# zulupineapple

Karma: 382
• Maybe I should just let you tell me what framework you are even using in the first place.

I’m looking at the Savage theory from your own https://​​plato.stanford.edu/​​entries/​​decision-theory/​​ and I see U(f)=∑u(f(si))P(si), so at least they have no problem with the domains (O and S) being different. Now I see the confusion is that to you Omega=S (and also O=S), but to me Omega=dom(u)=O.

Furthermore, if O={o0,o1}, then I can group the terms into u(o0)P(“we’re in a state where f evaluates to o0”) + u(o1)P(“we’re in a state where f evaluates to o1″), I’m just moving all of the complexity out of EU and into P, which I assume to work by some magic (e.g. LI), that doesn’t involve literally iterating over every possible S.

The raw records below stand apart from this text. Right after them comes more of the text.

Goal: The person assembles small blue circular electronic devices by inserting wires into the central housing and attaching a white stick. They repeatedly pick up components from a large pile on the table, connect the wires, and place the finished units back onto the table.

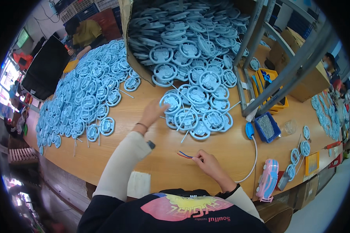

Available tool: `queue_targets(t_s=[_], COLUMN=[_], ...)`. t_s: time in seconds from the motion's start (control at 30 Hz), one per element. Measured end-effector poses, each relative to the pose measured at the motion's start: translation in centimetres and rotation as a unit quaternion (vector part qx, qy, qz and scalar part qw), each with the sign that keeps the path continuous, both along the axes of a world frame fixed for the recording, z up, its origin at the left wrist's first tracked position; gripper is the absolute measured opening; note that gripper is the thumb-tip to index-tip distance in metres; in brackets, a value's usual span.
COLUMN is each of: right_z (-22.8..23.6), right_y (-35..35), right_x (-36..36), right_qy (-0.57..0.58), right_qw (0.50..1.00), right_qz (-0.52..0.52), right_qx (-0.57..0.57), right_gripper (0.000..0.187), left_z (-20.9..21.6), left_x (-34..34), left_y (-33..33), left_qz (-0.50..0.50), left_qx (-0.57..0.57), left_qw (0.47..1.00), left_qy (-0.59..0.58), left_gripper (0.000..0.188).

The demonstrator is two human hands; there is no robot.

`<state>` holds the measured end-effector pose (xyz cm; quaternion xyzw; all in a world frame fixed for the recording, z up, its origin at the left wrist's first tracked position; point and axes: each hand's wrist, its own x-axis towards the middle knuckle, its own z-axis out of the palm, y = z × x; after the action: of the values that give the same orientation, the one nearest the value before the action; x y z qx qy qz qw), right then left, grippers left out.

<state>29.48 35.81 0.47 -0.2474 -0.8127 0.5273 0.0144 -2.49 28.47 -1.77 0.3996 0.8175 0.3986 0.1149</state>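
My left hand [152,115] reaches to the near left side of a loose pile of light-blue toy steering wheels. Its fingers are stretched out over the edge of one steering wheel [171,102]; whether they touch it I cannot tell. Nothing shows in that hand. Lower down and to the right, my right hand [208,164] is closed in a pinch on a pair of thin wires [185,155], one red and one blue. Their free ends point left over the wooden table. Whatever else lies inside those fingers is hidden.
A cardboard box [144,68] lies open, spilling steering wheels; another heap [81,93] spreads left. Metal frame posts [243,89] rise right, near a blue tray [267,127] of small metal parts, a white cable [255,155] and a pink-blue toy car [267,179]. A person [87,35] works far left.
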Motion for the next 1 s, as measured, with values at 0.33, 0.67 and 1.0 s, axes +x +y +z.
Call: queue_targets(t_s=[0.33, 0.67, 1.0], right_z=[1.0, 3.0, 5.3], right_y=[0.7, -1.6, -3.4], right_x=[-0.3, -2.3, 0.1], right_qy=[0.044, 0.073, 0.076], right_qw=[0.996, 0.990, 0.991], right_qz=[-0.068, 0.015, 0.039], right_qx=[0.028, 0.117, 0.099], right_gripper=[0.023, 0.021, 0.020], left_z=[0.7, 4.5, 5.0], left_x=[4.1, 12.1, 15.3], left_y=[0.8, -11.8, -12.8], left_qz=[-0.010, 0.051, 0.010], left_qx=[-0.113, 0.098, 0.157], left_qw=[0.986, 0.849, 0.824], left_qy=[0.126, -0.517, -0.544], left_gripper=[0.035, 0.022, 0.025])
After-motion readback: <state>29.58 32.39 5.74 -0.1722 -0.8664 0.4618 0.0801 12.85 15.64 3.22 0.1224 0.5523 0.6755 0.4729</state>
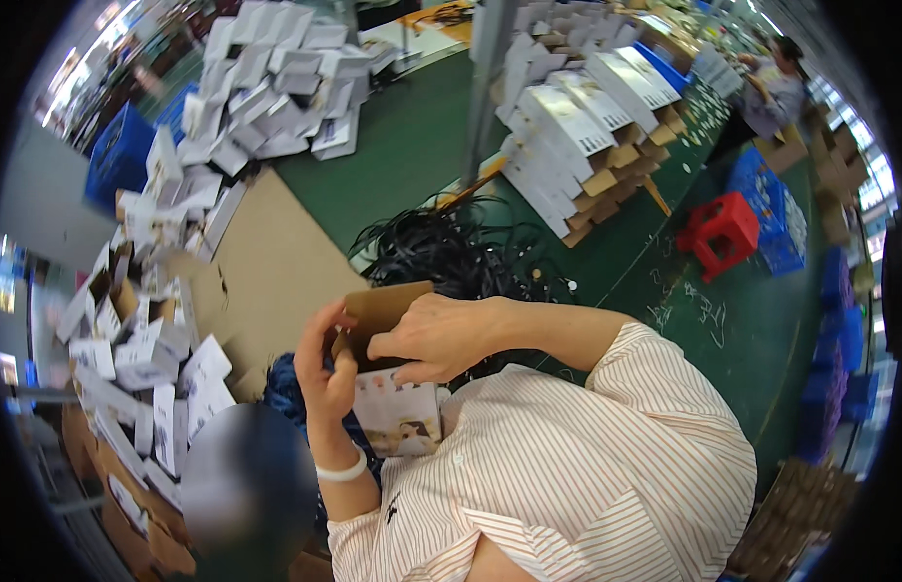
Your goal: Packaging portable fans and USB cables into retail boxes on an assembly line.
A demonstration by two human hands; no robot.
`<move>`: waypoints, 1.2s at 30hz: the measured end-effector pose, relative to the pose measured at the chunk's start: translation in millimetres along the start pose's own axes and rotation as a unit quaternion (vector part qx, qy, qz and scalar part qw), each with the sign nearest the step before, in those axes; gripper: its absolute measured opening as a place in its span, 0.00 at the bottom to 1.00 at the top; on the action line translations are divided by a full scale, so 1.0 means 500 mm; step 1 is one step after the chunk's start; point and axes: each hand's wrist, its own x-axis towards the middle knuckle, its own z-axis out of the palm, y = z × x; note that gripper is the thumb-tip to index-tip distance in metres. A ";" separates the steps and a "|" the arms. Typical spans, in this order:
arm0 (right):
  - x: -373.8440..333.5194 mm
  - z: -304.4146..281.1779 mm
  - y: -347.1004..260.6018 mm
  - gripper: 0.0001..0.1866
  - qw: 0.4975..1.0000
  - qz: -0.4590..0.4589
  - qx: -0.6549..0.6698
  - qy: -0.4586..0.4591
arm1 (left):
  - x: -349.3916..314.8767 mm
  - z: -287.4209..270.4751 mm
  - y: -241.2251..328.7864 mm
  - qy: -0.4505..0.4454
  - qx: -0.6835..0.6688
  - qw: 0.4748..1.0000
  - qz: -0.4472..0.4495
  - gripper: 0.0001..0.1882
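Note:
In front of my body is a small cardboard box (397,419), white with printed pictures outside and plain brown inside. Its top is open, and a brown flap stands up at the far side. My left hand (329,364), with a white band on the wrist, grips the box's left edge between curled fingers and thumb. From the right, my right hand (433,335) bends over the opening. Its index finger points into the box and its thumb rests at the front panel's upper edge. Whatever lies inside the box is hidden by my hands.
Beyond the box lies a tangle of black cords (460,247) on the green table (373,194). White cartons (276,87) are heaped far left, more (150,354) nearer left. Stacked boxes (577,116) stand far right, near a red stool (720,236) and a person (773,92).

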 end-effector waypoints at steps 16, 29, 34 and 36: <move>-0.392 -0.093 0.180 0.07 0.783 0.381 0.047 0.489 | 0.046 0.044 0.025 -0.052 -0.040 0.997 -0.029 0.14; -0.512 -0.273 0.660 0.07 0.472 0.365 0.156 0.787 | 0.260 0.068 0.362 -0.274 -0.353 0.869 0.214 0.17; -0.599 -0.253 0.743 0.08 0.426 0.319 0.272 0.802 | 0.250 0.112 0.299 -0.297 -0.416 0.837 0.194 0.15; -0.572 -0.253 0.750 0.09 0.413 0.294 0.285 0.813 | 0.245 0.110 0.291 -0.290 -0.425 0.836 0.191 0.15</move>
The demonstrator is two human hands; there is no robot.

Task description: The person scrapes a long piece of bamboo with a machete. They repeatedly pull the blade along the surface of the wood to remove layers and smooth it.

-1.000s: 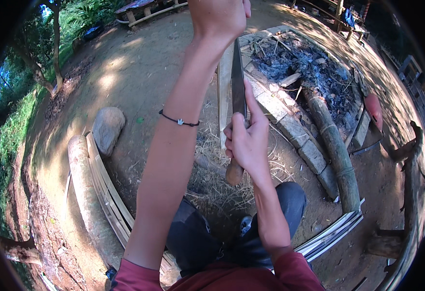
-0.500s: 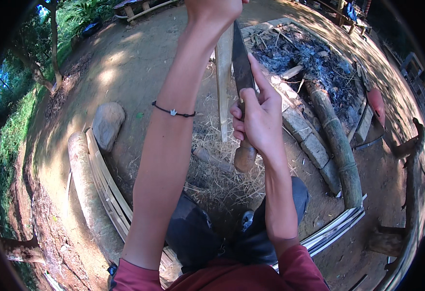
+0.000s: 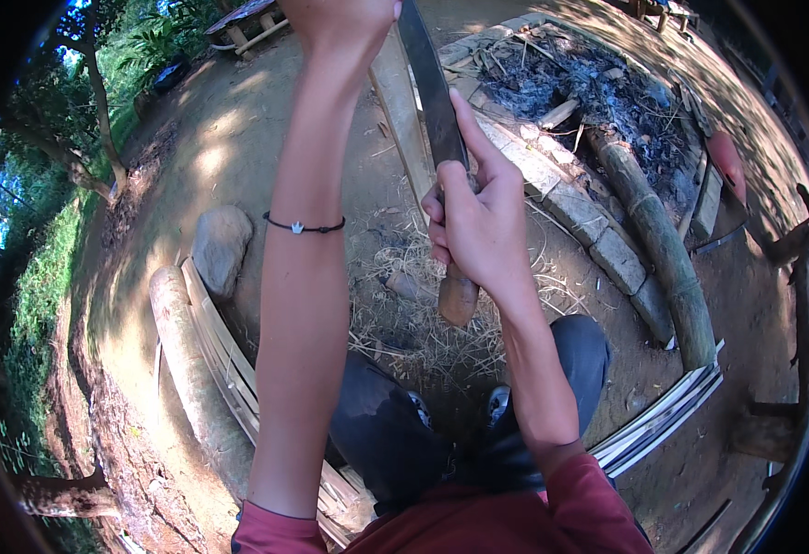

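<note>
My right hand (image 3: 480, 217) is closed around the wooden handle of a long dark-bladed knife (image 3: 430, 88), index finger stretched along the blade, which points up and away from me. My left hand (image 3: 349, 17) is raised at the top edge, gripping the upper end of a pale bamboo strip (image 3: 402, 115) that stands upright beside the blade. The blade lies against the strip's right side. A thin black bracelet circles my left forearm. Shavings and dry fibres (image 3: 404, 305) litter the ground between my knees.
A brick-edged fire pit with ash and charred wood (image 3: 598, 83) lies ahead right, a long log (image 3: 658, 245) along it. A stone (image 3: 220, 245) and a log with split bamboo slats (image 3: 210, 351) sit left. More slats (image 3: 663, 415) lie right.
Both hands and the knife have shifted slightly up and right in view; the right hand has slid a little higher along the strip with the blade.
</note>
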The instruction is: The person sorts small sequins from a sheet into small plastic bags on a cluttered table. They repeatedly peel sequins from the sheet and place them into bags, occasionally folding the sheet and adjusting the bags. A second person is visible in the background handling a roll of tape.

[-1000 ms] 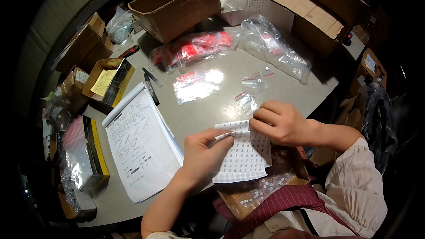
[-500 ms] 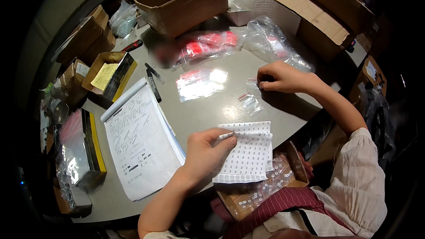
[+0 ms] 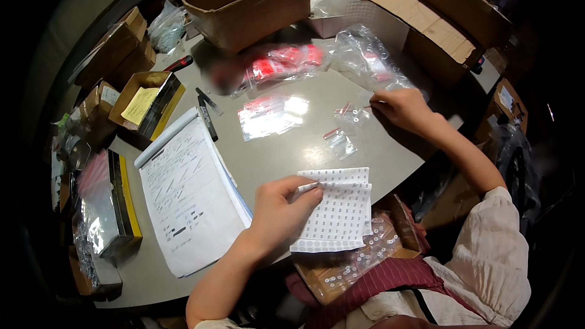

We can either start with a basic set of “worlds” (eg, ) and define our “propositions” or “events” as sets of worlds <...>

That’s just math speak, you can define a lot of things as a lot of other things, but that doesn’t mean that the agent is going to be literally iterating over infinite sets of infinite bit strings and evaluating something on each of them.

By the way, I might not see any more replies to this.

• A classical probability distribution over with a utility function understood as a random variable can easily be converted to the Jeffrey-Bolker framework, by taking the JB algebra as the sigma-algebra, and V as the expected value of U.

Ok, you’re saying that JB is just a set of axioms, and U already satisfies those axioms. And in this construction “event” really is a subset of Omega, and “updates” are just updates of P, right? Then of course U is not more general, I had the impression that JB is a more distinct and specific thing.

Regarding the other direction, my sense is that you will have a very hard time writing down these updates, and when it works, the code will look a lot like one with an utility function. But, again, the example in “Updates Are Computable” isn’t detailed enough for me to argue anything. Although now that I look at it, it does look a lot like the U(p)=1-p(“never press the button”).

events (ie, propositions in the agent’s internal language)

I think you should include this explanation of events in the post.

construct ‘worlds’ as maximal specifications of which propositions are true/​false

It remains totally unclear to me why you demand the world to be such a thing.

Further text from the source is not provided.